Hot Docs ’13: Ondi Timoner talks art and entrepreneurship

Documentarians must completely re-think their roles as filmmakers, Dig! and We Live In Public director Ondi Timoner (pictured) argued during a keynote presentation at this year’s Hot Docs Canadian International Documentary Festival in Toronto.

“We need to think differently about making films before we start shooting and we should be distributing as we go,” the two-time Sundance-winner told a packed house on Monday morning (April 29). “You can reach one billion people but we need to find our audiences where they live, which is on their devices.”

Drawing on lessons learned throughout her 20-year career, Timoner outlined the thinking that led her to start her documentary web talk show Bring Your Own Doc (B.Y.O.D.) and her latest endeavor A Total Disruption, a web portal that will chronicle innovators in the converging worlds of technology and entertainment.

The site will feature interviews and profiles of tech innovators and entrepreneurs such as BitTorrent’s Bram Cohen and Reddit’s Steve Huffman, as well as entrepreneurial-minded artists such as musician Amanda Palmer, who will star in one of the website’s upcoming doc-series.

So far, Timoner has shot 300 hours of footage, interviewed 100 subjects and edited 50 episodes for seven different web series. She is now attempting to crowdfund US$96,000 via Kickstarter to finance the completion of episodes in-progress, create a searchable database of her interviews, develop online courses, and begin production on Chief Executive Artist, the series starring Palmer.

Backers can receive a subscription to the database, original artwork by Shepard Fairey, Skype consultations with Timoner and tech entrepreneurs and – for $10,000 – a full-episode about their start-up.

Timoner told the crowd that the idea for the project grew out of her foray into digital self-distribution, after failing to secure a distributor in the wake of the 2008 market crash for Sundance Grand Jury Prize winner We Live in Public, about the life of prophetic dot-com millionaire Josh Harris.

After presenting statistics showing paltry box office returns for the majority of documentaries and growing viewership among users of services such as BitTorrent, she told Hot Docs delegates that documentarians must shift their focus away from theatrical and adopt the responsive mindset of a tech entrepreneur when it comes to financing, marketing and distribution.

“Documentaries are not really translating into theatrical success anymore,” she explained, adding that her last film, the climate change polemic Cool It, only grossed $62,000 even though its distributor pumped $2 million into marketing. “It is not a winning proposition.”

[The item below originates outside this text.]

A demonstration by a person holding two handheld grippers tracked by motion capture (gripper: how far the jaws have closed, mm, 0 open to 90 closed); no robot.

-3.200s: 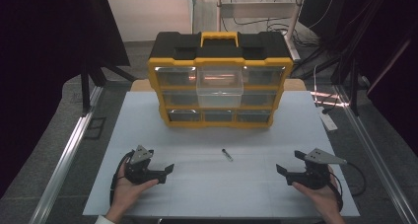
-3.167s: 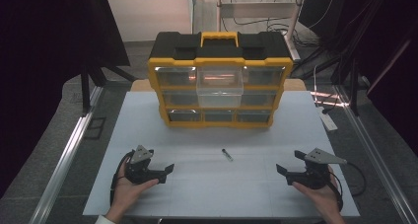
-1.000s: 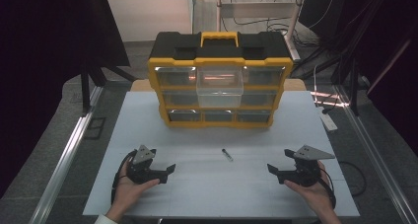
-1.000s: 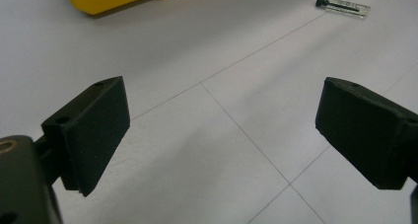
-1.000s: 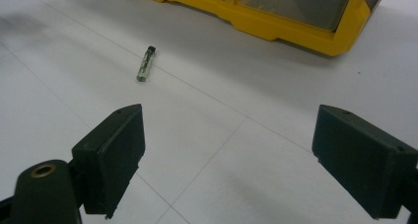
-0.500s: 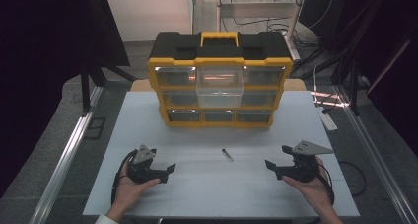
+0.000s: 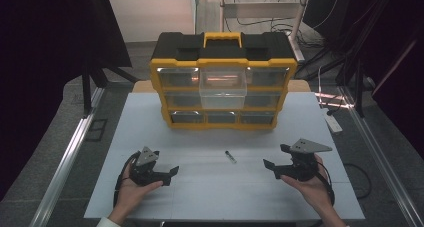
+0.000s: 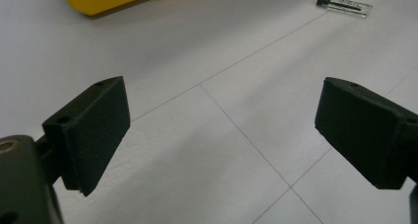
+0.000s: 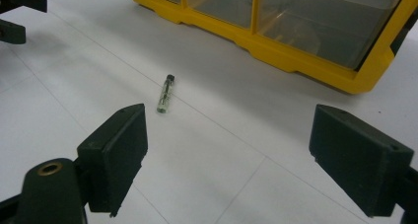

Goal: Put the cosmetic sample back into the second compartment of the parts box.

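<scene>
Right gripper point(image 7: 278, 161) moved inward toward table centre since earlier frames, jaws spread wide, nothing held; left gripper point(image 7: 168, 171) unchanged, jaws also spread, nothing held. Small glass vial point(image 7: 230, 156) lies flat on white table point(image 7: 210, 197), ahead-left of right gripper, well apart from both. Yellow-black drawer organizer point(image 7: 222, 82) beyond vial, top-middle clear drawer pulled out. Dark curtains, cables around. Drawer contents, vial contents unclear

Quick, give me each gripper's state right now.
Left gripper: open, holding nothing.
Right gripper: open, holding nothing; the small vial lies on the table ahead of it.
</scene>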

Although she has not abandoned long-form feature storytelling, she is editing and releasing short-form content more nimbly online in order to grow her audience and gauge its response. If she does an interview for a project, she considers its potential uses for multiple audiences simultaneously: as a database, a digital book, a docu-series, a web-series, online courses and perhaps, eventually, a feature doc.

“I will ultimately make several feature documentaries out of what I’m doing,” she said, “but I can share it as I go.”

Timoner spoke energetically about an array of self-distribution platforms and offered advice on the pros and cons for various crowdfunding platforms, such as Indiegogo, Kickstarter and Seed + Spark. Initially resistant to the idea of asking her fans for “hand-outs,” she eventually realized that crowdfunding projects such as her current Kickstarter campaign are a chance to identify and engage with her fans over the long term, even after a funding goal is reached.

“I want to maintain a relationship with these people forever,” she said.